Tolkien understated a lot of the magic, and I suspect he intended a lot of stuff to be mildly magical without ever stating it. And the nature of magic is questionable, as when he talks about the everyday sort of magic of Hobbits hiding well. I always figured the dwarves' mail coats and helmets were all magical in addition to being made of mithril. And that the Black Arrow was magic too.
The things that were overtly magical, like Bilbo's dagger which glowed, and the legendary items like the two swords they picked out of the troll cave, were just the more powerful ones.

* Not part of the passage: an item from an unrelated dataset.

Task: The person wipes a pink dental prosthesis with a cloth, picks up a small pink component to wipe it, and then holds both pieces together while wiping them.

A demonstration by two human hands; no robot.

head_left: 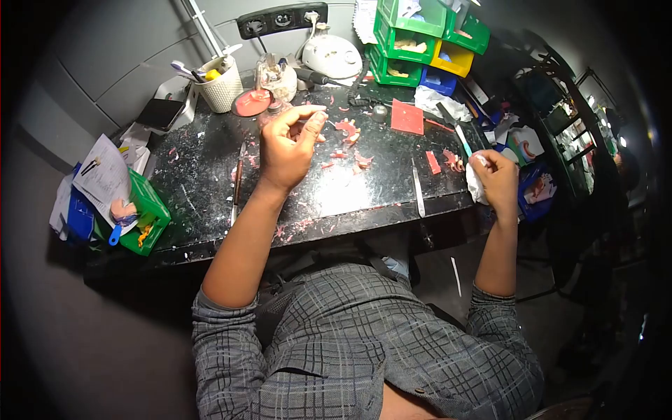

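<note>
My left hand [290,150] is raised over the middle of the bench, thumb and forefinger pinched together. Something small and pale shows at those fingertips, and I cannot tell what it is. Beyond it lie pink wax denture pieces with teeth [346,129] and wax scraps. At the bench's right side, my right hand [495,180] is closed on a knife [463,140] with a turquoise section, its blade pointing up and away to the left. White tissue [476,185] hangs beside those fingers. Just left of this hand are a red wax strip [433,162] and a toothed wax piece [453,160].
A metal spatula [418,187] and a brown-handled tool [239,171] lie near the front edge. Behind are a red wax sheet [407,116], a glass burner [278,78], a white tool cup [220,91] and stacked bins [413,42]. A green bin [150,203] stands left.
</note>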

Part of it may be that a magic axe may be difficult to tell from a non-magical axe that was made out of a special material or with a special process. And a non-Wizard can make things of minor magic like the Dwarves and Elves could. So where is the break between a Dwarf working at a forge making a fine axe using secret processes and materials, and instilling it with magic? Especially when Tolkien might consider everything the Dwarf is doing to be a kind of magic.
(Side note: when you look around at the world everything seems pretty magical. Seeds, the Sun, eating and drinking, rust.)

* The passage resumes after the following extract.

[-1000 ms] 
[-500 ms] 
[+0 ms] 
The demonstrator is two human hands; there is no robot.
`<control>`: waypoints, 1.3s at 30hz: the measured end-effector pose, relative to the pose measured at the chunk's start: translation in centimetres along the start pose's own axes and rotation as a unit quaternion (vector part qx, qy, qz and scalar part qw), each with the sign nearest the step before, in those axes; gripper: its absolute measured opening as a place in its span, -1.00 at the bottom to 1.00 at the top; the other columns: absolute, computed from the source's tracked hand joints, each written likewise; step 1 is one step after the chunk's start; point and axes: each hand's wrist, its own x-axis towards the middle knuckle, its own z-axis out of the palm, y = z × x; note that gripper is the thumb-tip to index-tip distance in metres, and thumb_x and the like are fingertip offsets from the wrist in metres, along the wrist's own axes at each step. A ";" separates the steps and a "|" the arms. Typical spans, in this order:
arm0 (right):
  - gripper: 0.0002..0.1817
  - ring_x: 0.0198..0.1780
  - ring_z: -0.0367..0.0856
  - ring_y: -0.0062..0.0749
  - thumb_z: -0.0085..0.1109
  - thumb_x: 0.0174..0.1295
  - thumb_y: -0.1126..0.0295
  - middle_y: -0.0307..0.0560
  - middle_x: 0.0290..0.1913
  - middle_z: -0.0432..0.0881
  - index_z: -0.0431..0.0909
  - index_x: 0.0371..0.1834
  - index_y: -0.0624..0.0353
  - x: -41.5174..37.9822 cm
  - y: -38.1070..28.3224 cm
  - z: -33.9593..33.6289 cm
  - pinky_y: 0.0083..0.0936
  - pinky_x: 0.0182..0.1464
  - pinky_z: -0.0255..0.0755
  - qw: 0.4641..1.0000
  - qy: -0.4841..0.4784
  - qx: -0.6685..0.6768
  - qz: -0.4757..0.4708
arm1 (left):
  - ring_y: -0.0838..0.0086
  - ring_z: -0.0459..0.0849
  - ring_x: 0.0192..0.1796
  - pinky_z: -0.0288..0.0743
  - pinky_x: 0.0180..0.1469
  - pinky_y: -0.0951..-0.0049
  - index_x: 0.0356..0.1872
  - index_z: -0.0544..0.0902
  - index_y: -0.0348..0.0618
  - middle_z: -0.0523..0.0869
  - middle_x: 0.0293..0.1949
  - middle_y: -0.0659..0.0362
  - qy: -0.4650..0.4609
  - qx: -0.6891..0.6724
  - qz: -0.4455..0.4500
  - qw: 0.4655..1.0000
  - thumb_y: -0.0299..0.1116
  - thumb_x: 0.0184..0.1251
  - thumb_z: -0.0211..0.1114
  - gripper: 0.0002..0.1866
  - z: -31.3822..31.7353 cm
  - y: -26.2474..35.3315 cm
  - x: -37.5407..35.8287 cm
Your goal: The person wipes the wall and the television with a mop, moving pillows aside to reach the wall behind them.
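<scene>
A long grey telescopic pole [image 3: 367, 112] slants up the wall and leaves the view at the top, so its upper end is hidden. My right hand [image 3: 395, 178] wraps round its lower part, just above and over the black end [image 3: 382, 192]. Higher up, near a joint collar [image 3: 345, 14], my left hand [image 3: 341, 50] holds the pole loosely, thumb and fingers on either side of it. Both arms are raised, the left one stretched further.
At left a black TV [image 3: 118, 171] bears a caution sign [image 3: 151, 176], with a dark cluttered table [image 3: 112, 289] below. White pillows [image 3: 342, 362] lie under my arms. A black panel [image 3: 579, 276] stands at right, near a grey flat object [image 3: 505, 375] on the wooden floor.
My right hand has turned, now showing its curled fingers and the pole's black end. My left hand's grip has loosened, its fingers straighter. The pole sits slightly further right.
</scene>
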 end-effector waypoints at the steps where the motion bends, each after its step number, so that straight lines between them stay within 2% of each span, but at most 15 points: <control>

Another part is that few can detect magic, so if some woodsman inherits an axe from his father, who knows whether it's magical or just a nicely engraved and well-made axe?

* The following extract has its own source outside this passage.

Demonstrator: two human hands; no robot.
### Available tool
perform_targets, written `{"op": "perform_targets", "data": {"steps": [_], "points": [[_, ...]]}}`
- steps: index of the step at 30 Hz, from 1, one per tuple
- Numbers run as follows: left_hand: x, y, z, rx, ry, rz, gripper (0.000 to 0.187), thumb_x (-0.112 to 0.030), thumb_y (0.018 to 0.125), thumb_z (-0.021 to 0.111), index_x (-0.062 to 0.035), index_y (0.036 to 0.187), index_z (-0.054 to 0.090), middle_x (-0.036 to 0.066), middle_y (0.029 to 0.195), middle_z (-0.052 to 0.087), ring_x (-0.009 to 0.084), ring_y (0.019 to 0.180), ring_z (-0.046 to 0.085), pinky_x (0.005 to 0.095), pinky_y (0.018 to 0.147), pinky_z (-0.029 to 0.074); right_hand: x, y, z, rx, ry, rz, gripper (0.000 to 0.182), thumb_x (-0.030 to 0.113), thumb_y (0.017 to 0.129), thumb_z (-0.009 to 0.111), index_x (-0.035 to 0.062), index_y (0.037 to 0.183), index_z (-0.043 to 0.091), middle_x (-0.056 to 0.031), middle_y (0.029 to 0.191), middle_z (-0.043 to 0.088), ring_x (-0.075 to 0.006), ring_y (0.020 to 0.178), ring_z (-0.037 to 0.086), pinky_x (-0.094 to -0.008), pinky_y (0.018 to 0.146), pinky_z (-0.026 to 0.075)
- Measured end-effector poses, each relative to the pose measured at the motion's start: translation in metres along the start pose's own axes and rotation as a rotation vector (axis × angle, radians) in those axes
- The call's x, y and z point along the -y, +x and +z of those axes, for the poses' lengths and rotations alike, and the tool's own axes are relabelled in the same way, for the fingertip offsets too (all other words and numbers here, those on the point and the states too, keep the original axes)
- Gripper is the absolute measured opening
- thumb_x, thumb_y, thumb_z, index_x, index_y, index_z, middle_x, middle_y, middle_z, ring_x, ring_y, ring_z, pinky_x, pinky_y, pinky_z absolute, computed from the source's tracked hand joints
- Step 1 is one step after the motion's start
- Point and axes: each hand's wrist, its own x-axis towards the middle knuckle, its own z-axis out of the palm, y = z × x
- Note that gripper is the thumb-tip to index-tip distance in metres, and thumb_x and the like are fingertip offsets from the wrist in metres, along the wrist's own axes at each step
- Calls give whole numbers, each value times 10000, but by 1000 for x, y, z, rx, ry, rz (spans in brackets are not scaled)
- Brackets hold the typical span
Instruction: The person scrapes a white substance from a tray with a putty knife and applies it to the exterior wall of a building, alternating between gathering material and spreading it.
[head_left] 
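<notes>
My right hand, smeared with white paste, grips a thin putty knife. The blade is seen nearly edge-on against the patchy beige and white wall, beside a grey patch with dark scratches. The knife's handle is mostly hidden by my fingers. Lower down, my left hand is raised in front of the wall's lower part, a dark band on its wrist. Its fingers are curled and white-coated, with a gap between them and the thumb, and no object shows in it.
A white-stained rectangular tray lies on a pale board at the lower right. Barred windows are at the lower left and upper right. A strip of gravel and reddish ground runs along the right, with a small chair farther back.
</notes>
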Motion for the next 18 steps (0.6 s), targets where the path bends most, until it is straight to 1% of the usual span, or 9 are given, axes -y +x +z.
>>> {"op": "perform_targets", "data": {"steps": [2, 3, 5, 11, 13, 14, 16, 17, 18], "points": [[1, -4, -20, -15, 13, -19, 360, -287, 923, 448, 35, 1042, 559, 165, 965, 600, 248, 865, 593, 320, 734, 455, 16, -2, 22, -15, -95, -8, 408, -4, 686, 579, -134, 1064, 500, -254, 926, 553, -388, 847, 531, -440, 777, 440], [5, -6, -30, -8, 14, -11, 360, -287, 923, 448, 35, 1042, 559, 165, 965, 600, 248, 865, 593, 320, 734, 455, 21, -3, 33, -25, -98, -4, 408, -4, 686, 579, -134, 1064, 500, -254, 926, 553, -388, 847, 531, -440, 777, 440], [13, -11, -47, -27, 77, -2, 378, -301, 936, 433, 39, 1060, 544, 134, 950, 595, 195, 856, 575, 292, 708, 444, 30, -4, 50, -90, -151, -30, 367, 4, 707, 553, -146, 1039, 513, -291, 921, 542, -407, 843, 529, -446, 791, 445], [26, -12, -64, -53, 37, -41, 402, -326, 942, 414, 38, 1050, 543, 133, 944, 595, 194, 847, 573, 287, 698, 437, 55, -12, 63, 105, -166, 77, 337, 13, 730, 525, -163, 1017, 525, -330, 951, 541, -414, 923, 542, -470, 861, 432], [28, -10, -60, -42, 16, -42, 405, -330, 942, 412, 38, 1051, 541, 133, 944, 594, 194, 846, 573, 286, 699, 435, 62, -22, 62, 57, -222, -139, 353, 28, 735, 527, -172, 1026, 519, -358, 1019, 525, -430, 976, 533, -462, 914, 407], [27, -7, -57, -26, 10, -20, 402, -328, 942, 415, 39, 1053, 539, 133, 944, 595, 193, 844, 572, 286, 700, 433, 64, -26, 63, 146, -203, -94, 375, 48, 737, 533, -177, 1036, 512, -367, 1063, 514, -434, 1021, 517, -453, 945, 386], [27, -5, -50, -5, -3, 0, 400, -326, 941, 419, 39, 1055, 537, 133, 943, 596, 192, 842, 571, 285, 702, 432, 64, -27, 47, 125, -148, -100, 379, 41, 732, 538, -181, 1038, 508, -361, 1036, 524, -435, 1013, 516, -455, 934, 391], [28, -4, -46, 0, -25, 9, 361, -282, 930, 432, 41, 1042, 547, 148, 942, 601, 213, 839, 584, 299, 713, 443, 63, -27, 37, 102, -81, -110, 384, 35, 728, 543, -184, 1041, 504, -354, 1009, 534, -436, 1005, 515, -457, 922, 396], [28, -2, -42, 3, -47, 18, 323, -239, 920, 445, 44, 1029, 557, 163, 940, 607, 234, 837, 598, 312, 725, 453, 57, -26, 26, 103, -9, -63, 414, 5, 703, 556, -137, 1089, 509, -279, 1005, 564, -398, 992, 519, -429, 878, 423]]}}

A third part is that because the world is post-apocalyptic, and ruins abound, and wonderful things exist that were made long ago, and war and tragedy spread these things about, it's not unlikely that the woodsman could come across a magical axe. He uses it here and there, notes that it's more effective and needs little sharpening. Eventually he just uses that instead of normal axes. He's going to treat it as a magical axe regardless of whether it really is or not.